▶ [YOUR ASSIGNMENT]
Set down, exactly as written, every line from the one containing "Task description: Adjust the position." through the end of the listing.

▶ [SUPPLIED MATERIAL]
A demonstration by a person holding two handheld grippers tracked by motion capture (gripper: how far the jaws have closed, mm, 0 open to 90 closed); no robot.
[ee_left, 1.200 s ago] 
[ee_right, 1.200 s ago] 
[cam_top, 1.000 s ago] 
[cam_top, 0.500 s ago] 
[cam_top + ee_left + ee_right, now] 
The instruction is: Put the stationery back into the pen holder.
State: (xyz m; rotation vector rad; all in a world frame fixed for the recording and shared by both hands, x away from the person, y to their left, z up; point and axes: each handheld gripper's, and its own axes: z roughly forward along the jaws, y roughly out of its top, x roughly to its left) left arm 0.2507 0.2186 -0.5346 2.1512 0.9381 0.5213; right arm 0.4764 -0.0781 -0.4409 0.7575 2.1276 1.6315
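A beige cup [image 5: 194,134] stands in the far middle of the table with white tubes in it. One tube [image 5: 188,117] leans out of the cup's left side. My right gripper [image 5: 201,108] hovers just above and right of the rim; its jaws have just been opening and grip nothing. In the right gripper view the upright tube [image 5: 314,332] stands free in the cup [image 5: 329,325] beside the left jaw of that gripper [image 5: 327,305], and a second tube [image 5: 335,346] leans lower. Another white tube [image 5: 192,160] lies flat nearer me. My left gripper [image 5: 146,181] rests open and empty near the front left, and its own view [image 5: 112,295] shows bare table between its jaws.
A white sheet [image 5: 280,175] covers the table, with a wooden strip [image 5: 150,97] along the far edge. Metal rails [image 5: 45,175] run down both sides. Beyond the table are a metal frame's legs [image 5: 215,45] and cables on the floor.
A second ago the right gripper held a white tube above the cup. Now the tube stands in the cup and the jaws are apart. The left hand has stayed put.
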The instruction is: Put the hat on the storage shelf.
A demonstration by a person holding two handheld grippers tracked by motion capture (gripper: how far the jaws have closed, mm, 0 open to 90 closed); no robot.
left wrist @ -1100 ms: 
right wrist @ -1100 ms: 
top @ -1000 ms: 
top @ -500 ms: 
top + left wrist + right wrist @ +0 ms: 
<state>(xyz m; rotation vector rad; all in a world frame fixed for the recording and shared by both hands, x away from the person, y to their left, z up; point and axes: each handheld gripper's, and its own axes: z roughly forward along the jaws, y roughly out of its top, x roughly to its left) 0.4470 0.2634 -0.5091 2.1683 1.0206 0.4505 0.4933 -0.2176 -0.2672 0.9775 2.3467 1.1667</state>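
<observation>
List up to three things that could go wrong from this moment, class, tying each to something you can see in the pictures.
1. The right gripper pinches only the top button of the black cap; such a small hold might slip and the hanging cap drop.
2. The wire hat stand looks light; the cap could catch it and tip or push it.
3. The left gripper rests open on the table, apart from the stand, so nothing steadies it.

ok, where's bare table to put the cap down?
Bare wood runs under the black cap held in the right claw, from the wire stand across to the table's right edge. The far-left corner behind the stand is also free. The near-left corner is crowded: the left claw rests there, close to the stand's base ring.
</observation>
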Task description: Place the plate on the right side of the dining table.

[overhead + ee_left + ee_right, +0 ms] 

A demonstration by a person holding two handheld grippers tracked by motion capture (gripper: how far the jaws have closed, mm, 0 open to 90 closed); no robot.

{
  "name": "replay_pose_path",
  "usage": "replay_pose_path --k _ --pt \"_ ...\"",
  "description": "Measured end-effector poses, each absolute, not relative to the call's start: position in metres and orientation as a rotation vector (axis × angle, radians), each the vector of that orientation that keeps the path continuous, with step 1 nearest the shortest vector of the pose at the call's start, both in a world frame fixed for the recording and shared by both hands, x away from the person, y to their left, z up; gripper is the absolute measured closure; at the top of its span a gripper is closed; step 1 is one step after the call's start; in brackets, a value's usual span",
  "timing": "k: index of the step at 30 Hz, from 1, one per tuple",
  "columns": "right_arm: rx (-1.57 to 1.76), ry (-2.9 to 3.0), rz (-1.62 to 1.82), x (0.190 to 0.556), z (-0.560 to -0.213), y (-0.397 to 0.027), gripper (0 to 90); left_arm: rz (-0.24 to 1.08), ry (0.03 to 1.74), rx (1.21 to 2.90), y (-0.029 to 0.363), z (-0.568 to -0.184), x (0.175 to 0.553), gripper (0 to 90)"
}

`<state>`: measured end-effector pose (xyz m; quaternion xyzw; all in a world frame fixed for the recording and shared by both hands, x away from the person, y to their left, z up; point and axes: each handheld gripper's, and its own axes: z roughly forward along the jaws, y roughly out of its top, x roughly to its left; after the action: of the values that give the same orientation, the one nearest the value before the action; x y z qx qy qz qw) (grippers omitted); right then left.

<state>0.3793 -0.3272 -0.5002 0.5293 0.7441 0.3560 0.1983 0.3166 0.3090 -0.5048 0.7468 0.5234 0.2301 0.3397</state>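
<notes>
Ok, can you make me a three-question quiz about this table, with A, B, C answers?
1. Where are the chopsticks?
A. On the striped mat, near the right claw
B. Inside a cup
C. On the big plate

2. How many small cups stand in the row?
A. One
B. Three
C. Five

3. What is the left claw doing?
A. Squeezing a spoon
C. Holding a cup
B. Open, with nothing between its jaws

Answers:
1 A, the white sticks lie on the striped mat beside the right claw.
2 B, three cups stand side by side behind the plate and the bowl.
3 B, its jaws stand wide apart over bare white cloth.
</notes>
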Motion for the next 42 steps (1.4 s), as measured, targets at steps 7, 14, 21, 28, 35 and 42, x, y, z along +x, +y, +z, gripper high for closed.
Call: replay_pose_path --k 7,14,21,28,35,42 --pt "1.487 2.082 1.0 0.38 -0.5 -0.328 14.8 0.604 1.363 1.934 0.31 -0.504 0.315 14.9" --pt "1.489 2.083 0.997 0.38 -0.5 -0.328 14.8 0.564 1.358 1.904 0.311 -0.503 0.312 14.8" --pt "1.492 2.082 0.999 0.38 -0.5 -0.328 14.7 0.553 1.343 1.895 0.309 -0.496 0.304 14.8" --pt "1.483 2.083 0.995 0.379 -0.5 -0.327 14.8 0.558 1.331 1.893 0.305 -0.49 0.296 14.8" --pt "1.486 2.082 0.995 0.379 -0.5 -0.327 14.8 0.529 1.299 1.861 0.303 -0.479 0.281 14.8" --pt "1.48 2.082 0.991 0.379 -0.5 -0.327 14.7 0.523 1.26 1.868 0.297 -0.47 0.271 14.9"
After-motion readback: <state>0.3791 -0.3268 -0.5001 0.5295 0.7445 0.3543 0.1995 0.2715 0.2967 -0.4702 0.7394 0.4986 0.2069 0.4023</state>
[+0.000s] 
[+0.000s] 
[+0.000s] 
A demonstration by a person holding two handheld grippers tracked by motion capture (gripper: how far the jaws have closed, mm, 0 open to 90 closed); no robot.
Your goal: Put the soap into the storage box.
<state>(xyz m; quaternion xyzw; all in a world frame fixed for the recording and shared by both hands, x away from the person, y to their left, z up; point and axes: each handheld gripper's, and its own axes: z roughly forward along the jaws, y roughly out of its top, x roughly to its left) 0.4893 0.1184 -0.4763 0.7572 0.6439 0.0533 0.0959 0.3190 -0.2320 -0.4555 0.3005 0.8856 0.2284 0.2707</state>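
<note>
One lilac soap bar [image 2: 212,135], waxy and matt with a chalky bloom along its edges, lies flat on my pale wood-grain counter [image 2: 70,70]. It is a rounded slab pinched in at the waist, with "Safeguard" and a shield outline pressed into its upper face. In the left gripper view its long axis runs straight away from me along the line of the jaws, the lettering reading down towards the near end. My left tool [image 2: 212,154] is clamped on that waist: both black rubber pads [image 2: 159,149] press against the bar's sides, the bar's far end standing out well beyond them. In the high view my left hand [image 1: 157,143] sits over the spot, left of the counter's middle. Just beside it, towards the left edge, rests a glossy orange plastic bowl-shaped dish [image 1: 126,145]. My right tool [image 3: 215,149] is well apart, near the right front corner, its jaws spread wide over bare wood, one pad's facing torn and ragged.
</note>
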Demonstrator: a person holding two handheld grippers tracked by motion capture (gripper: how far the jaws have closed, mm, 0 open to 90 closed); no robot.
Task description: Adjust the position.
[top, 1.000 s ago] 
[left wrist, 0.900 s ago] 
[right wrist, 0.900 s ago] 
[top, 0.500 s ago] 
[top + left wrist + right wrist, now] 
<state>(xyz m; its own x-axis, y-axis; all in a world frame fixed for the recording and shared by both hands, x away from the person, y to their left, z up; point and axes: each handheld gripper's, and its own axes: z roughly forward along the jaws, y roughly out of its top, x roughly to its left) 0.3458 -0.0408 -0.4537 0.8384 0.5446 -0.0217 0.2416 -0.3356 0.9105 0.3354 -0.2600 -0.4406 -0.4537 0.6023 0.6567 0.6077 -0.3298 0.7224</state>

▶ [RESPONSE AREA]
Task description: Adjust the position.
[top, 1.000 s ago] 
[left wrist, 0.900 s ago] 
[right wrist, 0.900 s ago] 
[top, 0.500 s ago] 
[top + left wrist + right wrist, now] 
<state>(xyz m; its own x-axis, y-axis; all in a world frame fixed for the recording and shared by both hands, x away from the person, y to their left, z up; point and axes: each handheld gripper's, and its own axes: z roughly forward along the jaws, y roughly out of its top, x roughly to its left) 0.3458 -0.0408 -0.4537 0.8384 0.5446 -0.0217 0.2416 -0.3356 0.9105 0.3354 -0.2600 -0.4406 -0.4537 0.6023 0.6567 0.6077 -0.3298 0.7224</state>

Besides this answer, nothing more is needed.